Assigned task: Copy every line below. Do not alter any of them.

Dataset section:
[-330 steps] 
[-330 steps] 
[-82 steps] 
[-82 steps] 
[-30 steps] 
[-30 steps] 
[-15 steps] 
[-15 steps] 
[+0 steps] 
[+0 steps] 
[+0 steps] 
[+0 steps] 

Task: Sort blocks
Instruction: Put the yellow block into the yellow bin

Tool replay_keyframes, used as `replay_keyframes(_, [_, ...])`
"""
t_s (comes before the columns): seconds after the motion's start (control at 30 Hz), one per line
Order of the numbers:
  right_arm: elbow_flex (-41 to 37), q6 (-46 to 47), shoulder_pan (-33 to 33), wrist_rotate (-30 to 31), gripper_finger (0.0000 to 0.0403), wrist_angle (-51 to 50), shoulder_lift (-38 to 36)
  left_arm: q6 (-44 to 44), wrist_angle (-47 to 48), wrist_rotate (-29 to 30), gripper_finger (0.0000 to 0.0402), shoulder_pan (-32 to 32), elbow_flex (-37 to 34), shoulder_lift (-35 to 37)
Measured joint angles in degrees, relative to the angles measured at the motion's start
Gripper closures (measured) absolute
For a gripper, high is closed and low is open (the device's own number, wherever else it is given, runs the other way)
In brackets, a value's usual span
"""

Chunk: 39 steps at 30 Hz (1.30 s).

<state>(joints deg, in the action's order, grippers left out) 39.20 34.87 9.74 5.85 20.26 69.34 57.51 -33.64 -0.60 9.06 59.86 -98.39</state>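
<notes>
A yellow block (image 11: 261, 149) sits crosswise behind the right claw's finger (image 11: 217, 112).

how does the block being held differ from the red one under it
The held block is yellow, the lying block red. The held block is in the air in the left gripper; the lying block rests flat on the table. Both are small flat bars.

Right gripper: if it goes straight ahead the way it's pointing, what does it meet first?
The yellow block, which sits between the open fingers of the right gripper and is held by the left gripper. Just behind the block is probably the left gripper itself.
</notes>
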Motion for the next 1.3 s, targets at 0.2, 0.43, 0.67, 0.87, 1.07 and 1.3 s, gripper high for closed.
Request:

Solution to this problem:
[-330 steps] 
[-330 steps] 
[-82 steps] 
[-82 steps] 
[-30 steps] 
[-30 steps] 
[-15 steps] 
[-15 steps] 
[+0 steps] 
[+0 steps] 
[+0 steps] 
[+0 steps] 

Task: Sort blocks
Instruction: Put the yellow block into the yellow bin

Tool replay_keyframes, used as `replay_keyframes(_, [_, ...])`
"""
t_s (comes before the columns): seconds after the motion's start (control at 30 Hz), one per line
Order of the numbers:
  right_arm: elbow_flex (-41 to 37), q6 (-46 to 47), shoulder_pan (-33 to 33), wrist_rotate (-30 to 31), gripper_finger (0.0000 to 0.0403), wrist_angle (-51 to 50), shoulder_lift (-38 to 36)
  left_arm: q6 (-44 to 44), wrist_angle (-47 to 48), wrist_rotate (-29 to 30), gripper_finger (0.0000 to 0.0402), shoulder_pan (-32 to 32), elbow_flex (-37 to 34), shoulder_lift (-35 to 37)
Measured joint angles in degrees, relative to the angles measured at the motion's start
Gripper closures (measured) absolute
For a gripper, high is closed and low is open (the device's own number, wherever else it is given, runs the other way)
In brackets, a value's usual span
"""

Chunk: 39 steps at 30 Hz (1.30 s).

<state>(joints deg, in the action's order, grippers left out) 39.20 34.87 9.74 5.85 20.26 69.34 57.51 -33.64 -0.60 9.06 59.86 -98.39</state>
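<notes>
A yellow block (image 11: 261, 149) sits crosswise behind the right claw's finger (image 11: 217, 112).

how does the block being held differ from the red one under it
The held block is yellow, the lying block red. The held block is in the air in the left gripper; the lying block rests flat on the table. Both are small flat bars.

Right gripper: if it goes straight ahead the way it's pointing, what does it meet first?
The yellow block, which sits between the open fingers of the right gripper and is held by the left gripper. Just behind the block is probably the left gripper itself.
</notes>
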Motion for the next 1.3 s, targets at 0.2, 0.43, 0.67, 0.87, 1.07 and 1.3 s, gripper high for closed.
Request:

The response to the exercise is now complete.